Ce nouvel épisode s’inscrit dans une dégradation continue de la perception du risque sénégalais. Sur les trois derniers mois, les euro-obligations du pays ont perdu 9,7 %, contre un gain moyen de 0,1 % pour les autres émetteurs africains de l’indice JPM EMBI Global Diversified. Le contraste est saisissant avec le Nigeria voisin, dont la note souveraine a été relevée par S&P en mai 2026, passant de « B- » à « B » avec perspective stable. Abuja a su capitaliser sur les réformes du président Tinubu pour regagner la confiance des investisseurs, tandis que Dakar s’enfonce dans le flou.

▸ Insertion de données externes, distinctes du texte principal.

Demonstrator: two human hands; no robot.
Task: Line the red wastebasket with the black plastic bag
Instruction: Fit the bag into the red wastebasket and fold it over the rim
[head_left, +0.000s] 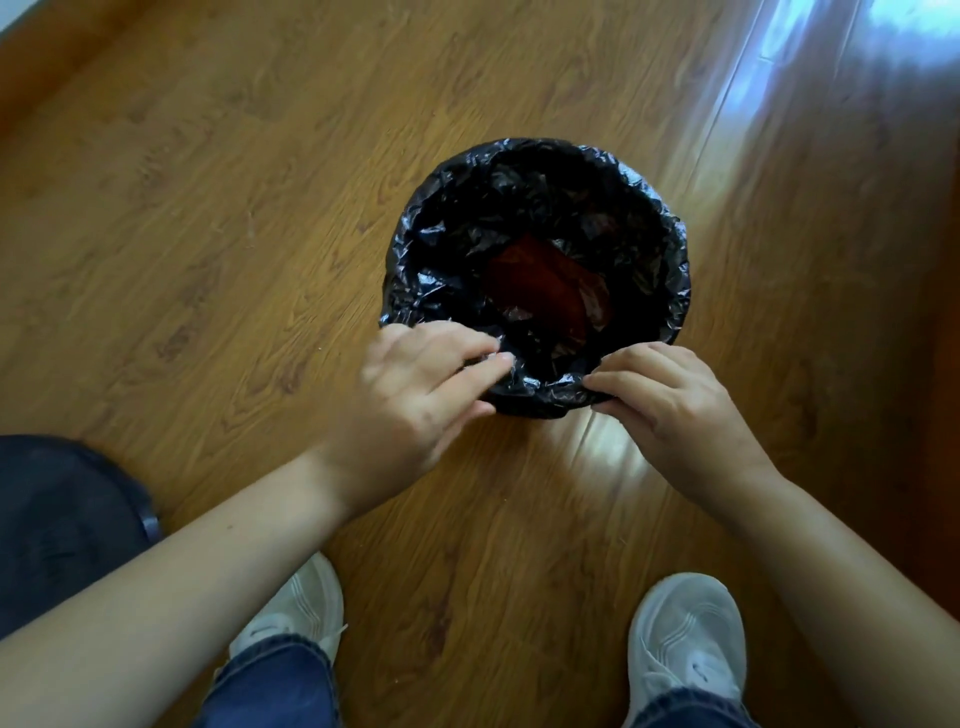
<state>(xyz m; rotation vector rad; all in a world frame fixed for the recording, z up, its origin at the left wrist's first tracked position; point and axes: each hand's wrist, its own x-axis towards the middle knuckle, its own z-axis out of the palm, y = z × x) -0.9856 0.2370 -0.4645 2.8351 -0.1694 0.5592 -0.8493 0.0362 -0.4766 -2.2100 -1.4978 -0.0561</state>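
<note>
As both hands, left hand (415, 384) and right hand (670, 395), pinched the black plastic bag (535, 218) at lower centre, tugging risked tearing thin film.

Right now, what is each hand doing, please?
Left hand: fingers closed, pinching the black plastic bag at the near rim.
Right hand: fingers closed on the same bag edge.

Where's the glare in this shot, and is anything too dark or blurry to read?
Head view: strong glare on the wooden floor at the upper right, and a softer sheen between the left hand and right hand; the black plastic bag interior is dark, with only a dim reddish patch of the wastebasket showing through; frame edges look slightly soft and stretched.
</note>
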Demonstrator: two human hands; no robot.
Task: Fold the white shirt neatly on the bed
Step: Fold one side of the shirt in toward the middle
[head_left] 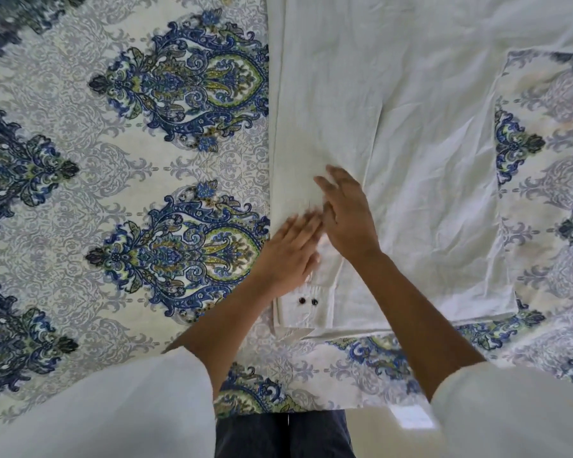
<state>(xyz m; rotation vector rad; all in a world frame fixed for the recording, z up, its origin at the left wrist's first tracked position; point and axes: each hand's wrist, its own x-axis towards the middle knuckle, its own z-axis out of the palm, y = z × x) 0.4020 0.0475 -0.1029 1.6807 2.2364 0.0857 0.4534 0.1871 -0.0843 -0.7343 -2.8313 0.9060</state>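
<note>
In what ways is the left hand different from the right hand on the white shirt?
The left hand lies nearer the buttoned cuff; the right hand is farther up the sleeve. The left hand's fingers point up and right and look blurred; the right hand's fingers point up and left and look sharper. Both hands are open, with straight fingers, on the folded sleeve of the white shirt.

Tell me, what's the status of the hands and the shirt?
Left hand and right hand open, on sleeve. Shirt spread on bed, sleeve folded in. Nothing in the way.
</note>
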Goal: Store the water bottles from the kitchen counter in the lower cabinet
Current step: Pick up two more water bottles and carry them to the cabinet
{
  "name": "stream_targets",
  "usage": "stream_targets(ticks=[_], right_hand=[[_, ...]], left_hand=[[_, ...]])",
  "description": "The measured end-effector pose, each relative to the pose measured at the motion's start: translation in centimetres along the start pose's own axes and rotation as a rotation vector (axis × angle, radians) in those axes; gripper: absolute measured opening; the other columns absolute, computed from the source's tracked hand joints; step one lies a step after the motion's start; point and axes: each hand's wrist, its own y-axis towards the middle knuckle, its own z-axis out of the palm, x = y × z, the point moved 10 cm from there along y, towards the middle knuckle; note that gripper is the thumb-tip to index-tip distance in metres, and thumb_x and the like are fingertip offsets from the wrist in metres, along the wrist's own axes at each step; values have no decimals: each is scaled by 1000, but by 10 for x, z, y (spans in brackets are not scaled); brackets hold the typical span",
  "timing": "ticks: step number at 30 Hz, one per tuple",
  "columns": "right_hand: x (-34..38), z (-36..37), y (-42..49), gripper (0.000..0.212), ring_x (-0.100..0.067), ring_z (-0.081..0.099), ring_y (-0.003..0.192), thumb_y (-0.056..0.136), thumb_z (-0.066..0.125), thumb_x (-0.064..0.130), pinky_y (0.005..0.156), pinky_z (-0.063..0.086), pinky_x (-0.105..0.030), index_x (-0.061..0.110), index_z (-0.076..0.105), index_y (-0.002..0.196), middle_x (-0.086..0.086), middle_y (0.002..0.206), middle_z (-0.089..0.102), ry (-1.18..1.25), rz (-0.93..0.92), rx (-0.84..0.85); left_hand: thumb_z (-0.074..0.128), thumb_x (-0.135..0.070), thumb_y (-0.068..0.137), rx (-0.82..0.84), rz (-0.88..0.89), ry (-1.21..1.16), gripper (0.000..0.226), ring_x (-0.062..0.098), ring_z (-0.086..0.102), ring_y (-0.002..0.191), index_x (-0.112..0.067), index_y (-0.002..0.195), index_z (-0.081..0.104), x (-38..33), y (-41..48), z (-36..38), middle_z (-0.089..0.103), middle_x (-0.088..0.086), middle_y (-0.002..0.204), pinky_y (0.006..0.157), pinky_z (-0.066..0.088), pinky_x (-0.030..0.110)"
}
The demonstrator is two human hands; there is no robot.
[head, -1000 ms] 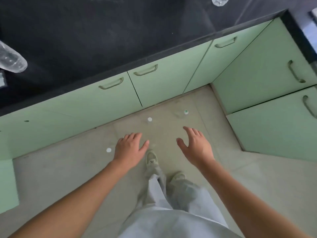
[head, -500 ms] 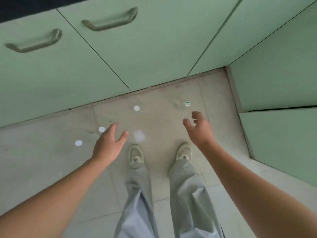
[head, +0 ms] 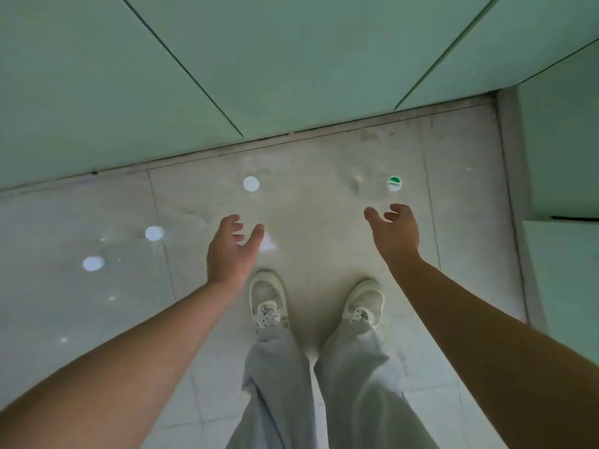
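L hand (head: 231, 251), R hand (head: 397, 233) over floor (head: 324, 222)

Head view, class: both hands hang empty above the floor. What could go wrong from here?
1. The white caps seem to top clear bottles that are hard to see; the left hand could tip the pale cap beside its thumb.
2. The green-marked cap stands near the shut cabinet door; swinging that door open might knock it over.
3. A step forward by the left shoe could kick one.
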Motion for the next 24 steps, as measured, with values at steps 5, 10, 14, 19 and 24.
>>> stream_targets(ticks=[5, 10, 14, 19, 24], right_hand=[[-23, 36, 58, 85, -20, 60, 114, 78, 81, 46, 91, 48, -34, 15, 39, 145, -1, 135, 56, 170, 43, -115], [-38, 50, 95, 72, -14, 57, 103, 75, 84, 41, 83, 43, -28, 20, 48, 134, 6, 120, 59, 321, 30, -243], [-37, 50, 114, 69, -15, 63, 102, 69, 86, 39, 85, 48, -29, 25, 53, 128, 6, 116, 64, 326, -41, -290], [-33, 46, 111, 61, -12, 65, 95, 68, 87, 36, 72, 45, -17, 25, 59, 121, 9, 105, 67, 314, -72, -260], [-33, 37, 57, 60, -12, 66, 94, 67, 86, 42, 77, 51, -24, 27, 60, 118, 9, 104, 68, 230, -100, -170]], left_hand=[[74, -56, 83, -99, -83, -127, 79, 16, 61, 112, -22, 146, 41, 10, 58, 42, 56, -4, 133, 89, 44, 31], [79, -55, 79, -166, -79, -153, 72, 20, 61, 116, -20, 135, 50, 17, 104, 73, 59, -4, 122, 92, 44, 32], [80, -48, 80, -239, -50, -201, 73, 14, 54, 119, -20, 140, 49, 11, 117, 81, 59, -6, 129, 99, 39, 28], [82, -47, 76, -245, -23, -152, 61, 13, 64, 104, -20, 127, 62, 19, 113, 70, 69, -7, 114, 93, 47, 31], [83, -40, 79, -155, 30, -76, 44, 12, 63, 95, -20, 113, 66, 7, 70, 40, 68, -9, 101, 75, 42, 15]])
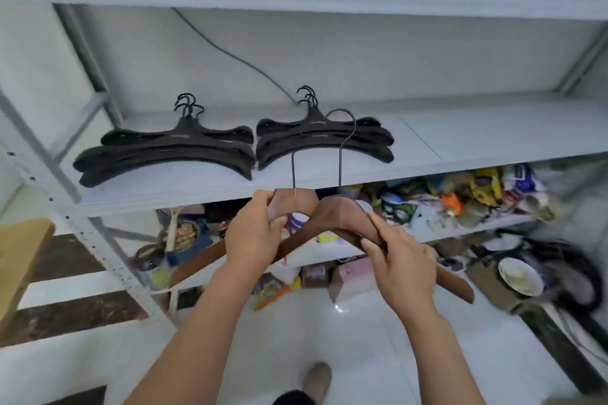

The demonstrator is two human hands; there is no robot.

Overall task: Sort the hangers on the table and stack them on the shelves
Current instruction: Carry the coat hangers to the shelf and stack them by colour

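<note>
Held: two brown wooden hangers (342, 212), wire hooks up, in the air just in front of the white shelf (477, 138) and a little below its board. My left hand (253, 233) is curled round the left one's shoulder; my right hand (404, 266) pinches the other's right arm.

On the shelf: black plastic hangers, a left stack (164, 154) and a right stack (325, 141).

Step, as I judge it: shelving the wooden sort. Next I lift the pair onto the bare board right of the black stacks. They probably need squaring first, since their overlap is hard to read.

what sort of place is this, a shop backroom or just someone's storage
Most likely a home storeroom, though I can't be sure: a white metal shelving unit, black hangers stacked on its shelf, and mixed clutter of masks and tins crammed on the lower shelves.
</note>
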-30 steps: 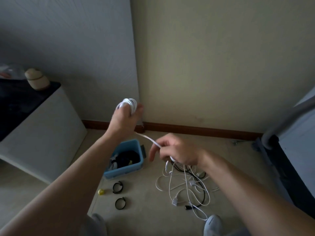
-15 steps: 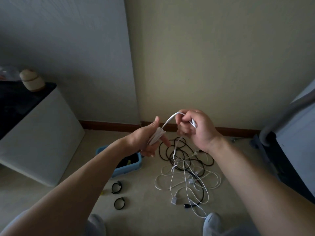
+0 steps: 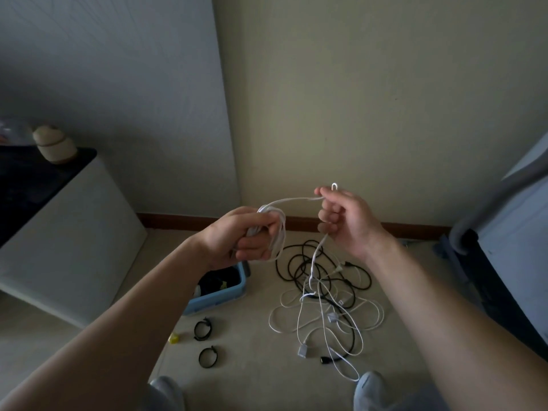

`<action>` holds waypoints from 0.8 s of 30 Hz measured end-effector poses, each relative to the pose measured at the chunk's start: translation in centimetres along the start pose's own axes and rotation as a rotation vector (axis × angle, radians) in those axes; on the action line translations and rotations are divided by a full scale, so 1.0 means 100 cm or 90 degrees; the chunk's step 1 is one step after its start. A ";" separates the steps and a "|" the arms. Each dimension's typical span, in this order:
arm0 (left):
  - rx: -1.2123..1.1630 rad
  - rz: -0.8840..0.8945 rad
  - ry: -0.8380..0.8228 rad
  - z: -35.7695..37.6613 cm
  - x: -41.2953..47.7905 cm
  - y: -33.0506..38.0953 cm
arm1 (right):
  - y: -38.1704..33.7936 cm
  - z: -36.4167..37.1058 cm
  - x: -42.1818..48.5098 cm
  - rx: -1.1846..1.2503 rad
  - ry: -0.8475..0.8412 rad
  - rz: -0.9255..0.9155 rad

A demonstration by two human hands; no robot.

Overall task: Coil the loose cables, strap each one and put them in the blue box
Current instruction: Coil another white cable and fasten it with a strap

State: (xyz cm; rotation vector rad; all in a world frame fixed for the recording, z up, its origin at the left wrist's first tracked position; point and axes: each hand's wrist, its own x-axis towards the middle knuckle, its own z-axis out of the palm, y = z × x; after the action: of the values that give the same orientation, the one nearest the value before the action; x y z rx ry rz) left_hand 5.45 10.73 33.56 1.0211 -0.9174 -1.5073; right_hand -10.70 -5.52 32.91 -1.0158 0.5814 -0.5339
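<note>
My left hand grips a coil of white cable in mid-air, above the floor. A strand of that cable runs across to my right hand, which pinches its plug end, the connector tip poking up above the fingers. Another white strand hangs from my right hand down to the tangle of loose black and white cables on the floor. The blue box sits on the floor below my left wrist, partly hidden by my forearm, with dark coiled items inside. Two black straps lie in front of the box.
A small yellow object lies left of the straps. A white cabinet with a dark top stands at the left. Dark furniture and a grey pipe fill the right edge. The walls meet in a corner straight ahead.
My left hand came down and rightward with the coil. My right hand rose from the pile with the cable's end and has drawn a little away from my left hand.
</note>
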 end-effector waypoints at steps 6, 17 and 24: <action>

L’héritage d’une dette colossale
Le Sénégal porte un endettement public qui a atteint 118 milliards de dollars en 2025, selon des estimations de l’Infrastructure Consortium for Africa. Ce chiffre, qui inclut les dettes bilatérales et multilatérales, pèse lourdement sur les finances publiques. Le pays avait déjà dû renégocier certains de ses engagements en 2023, mais les besoins d’investissement dans les infrastructures restent immenses, creusant un déficit structurel. L’inflation en Afrique de l’Ouest, qui s’établissait à 15,7 % en avril 2026, complique encore l’équation : elle érode le pouvoir d’achat et réduit la marge de manœuvre budgétaire.
La gestion de Sonko, marquée par un discours souverainiste et des annonces de rupture, avait tendu les relations avec les institutions financières internationales. Son départ ouvre la voie à un possible apaisement, mais crée aussi une incertitude sur la continuité des réformes. Le nouveau Premier ministre, Ahmadou Al Aminou Lo, est un technocrate réputé proche de la BCEAO, mais il hérite d’un dossier brûlant : convaincre le FMI de débloquer une nouvelle tranche de financement sans que les marchés anticipent une restructuration douloureuse.
Un risque de décote plus sévère
Les analystes mettent en garde contre un scénario asymétrique. Thalia Petousis, d’Allan Gray, souligne que si seule la dette en devises était restructurée, laissant intacte la dette en monnaie locale, les pertes pour les créanciers extérieurs pourraient être bien plus lourdes que ce que les prix actuels intègrent. Cette perspective alimente les ventes massives d’euro-obligations observées depuis l’annonce du limogeage. Les investisseurs exigent désormais une prime de risque qui reflète non seulement l’instabilité politique immédiate, mais aussi la difficulté structurelle du Sénégal à honorer ses échéances.
Ce cas sénégalais illustre une tendance plus large en Afrique de l’Ouest : la fragilité des économies de la région face aux chocs politiques. Alors que le Nigeria retrouve une certaine crédibilité grâce à ses réformes, d’autres pays comme le Ghana ou la Côte d’Ivoire peinent à stabiliser leur trajectoire d’endettement. La décision du Sénégal de se tourner vers le marché obligataire international en 2018, suivie d’une surchauffe, se révèle aujourd’hui coûteuse. Le FMI, tout en restant discret, observe avec attention l’évolution de la situation politique avant de s’engager sur un nouveau programme.
L’éviction de Sonko n’est peut-être que le prélude à une recomposition plus profonde de l’équilibre politique sénégalais. Dans une région où les échéances électorales se multiplient et où les dettes souveraines pèsent sur les budgets, le cas de Dakar rappelle que la confiance des marchés se gagne dans la durée, et se perd en un instant. La question qui reste posée est de savoir si le nouveau gouvernement parviendra à inverser la dynamique avant que les créanciers ne tirent la sonnette d’alarme.